This section is intended to introduce the reader to various aspects of art that may be related to various aspects of the present techniques, which are described and/or claimed below. This discussion is believed to be helpful in providing the reader with background information to facilitate a better understanding of the various aspects of the present disclosure. Accordingly, it should be understood that these statements are to be read in this light, and not as admissions of prior art. The following descriptions and examples are not admitted to be prior art by virtue of their inclusion in this section.
The present disclosure relates generally to methods and systems method and system for processing sonic data measured with a downhole tool. In particular, the present disclosure relates to methods and systems for estimating anisotropic properties of formation from acoustic data measured with a downhole tool such as a LWD (logging-while-drilling), MWD (measurements while drilling) tool or wireline logging tool.
In drilling or logging applications, acoustic measurements can be used to measure characteristics of the surrounding formation. Acoustic measurement techniques generally involve sensing acoustic waves generated by one or more acoustic sources and that have propagated through a geological formation. A geological formation whose rock properties are the same in all directions is an “isotropic” formation. A physically more precise description is “anisotropy”, i.e., a predictable variation of a physical property of a material with the direction in which it is measured. This “anisotropic” formation is a geological formation with directionally dependent properties and commonly caused by anisotropy of the constituting crystals, alignment of oblate particles, fine-scale layering or aligned and quasi-aligned fractures.

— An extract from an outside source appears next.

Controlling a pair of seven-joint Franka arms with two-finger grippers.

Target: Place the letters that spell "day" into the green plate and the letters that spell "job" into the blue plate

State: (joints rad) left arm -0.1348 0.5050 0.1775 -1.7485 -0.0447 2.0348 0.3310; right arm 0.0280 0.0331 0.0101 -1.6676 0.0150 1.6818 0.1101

Several techniques for estimating the anisotropic properties of formation using sonic data are conventionally known, for example, as described in the documents of: X. Zeng. and C. Macbeth, “ALGEBRAIC PROCESSING TECHNIQUE FOR ESTIMATING SHEAR-WAVE SPLITTING IN NEAR-OFFSET VSP DATA: THEORY”, Geophysical Prospecting, 41(8), pp. 1033-1066, November 1993; B. Nolte and A. C. H. Cheng., ESTIMATION OF NONORTHOGONAL SHEAR WAVE POLARIZATIONS AND SHEAR WAVE VELOCITIES FROM FOUR-COMPONENT DIPOLE LOGS”, 1996, ERL Industry Consortia Technical Reports; and S. Bose, “Performance bounds on shear anisotropy azimuth estimation using borehole sonic logging tools”, Sensor Array and Multichannel Signal Processing Workshop Proceedings, 2002, the contents of which are incorporated herein in their entirety by reference thereto.
In such technique, for example, a numerical rotation method of Alford is used for estimating anisotropic properties of formation. This method is commonly referred to “Alford rotation” and a processing technique to project formation shear data measured in any two orthogonal directions into the fast and slow shear directions in the presence of shear-wave anisotropy, as described in the document of Alford, R. M., “Shear Data in the Presence of Azimuthal Anisotropy: Dilley, Tex.”, Expanded Abstracts, 56th SEG Annual International Meeting and Exposition, Houston, Tex., USA, Nov. 2-6, 1986, pp. 476-479, the content of which is incorporated herein in its entirety by reference thereto.
There is a need, however, for improving the technique for estimating the anisotropic properties of formation using sonic data.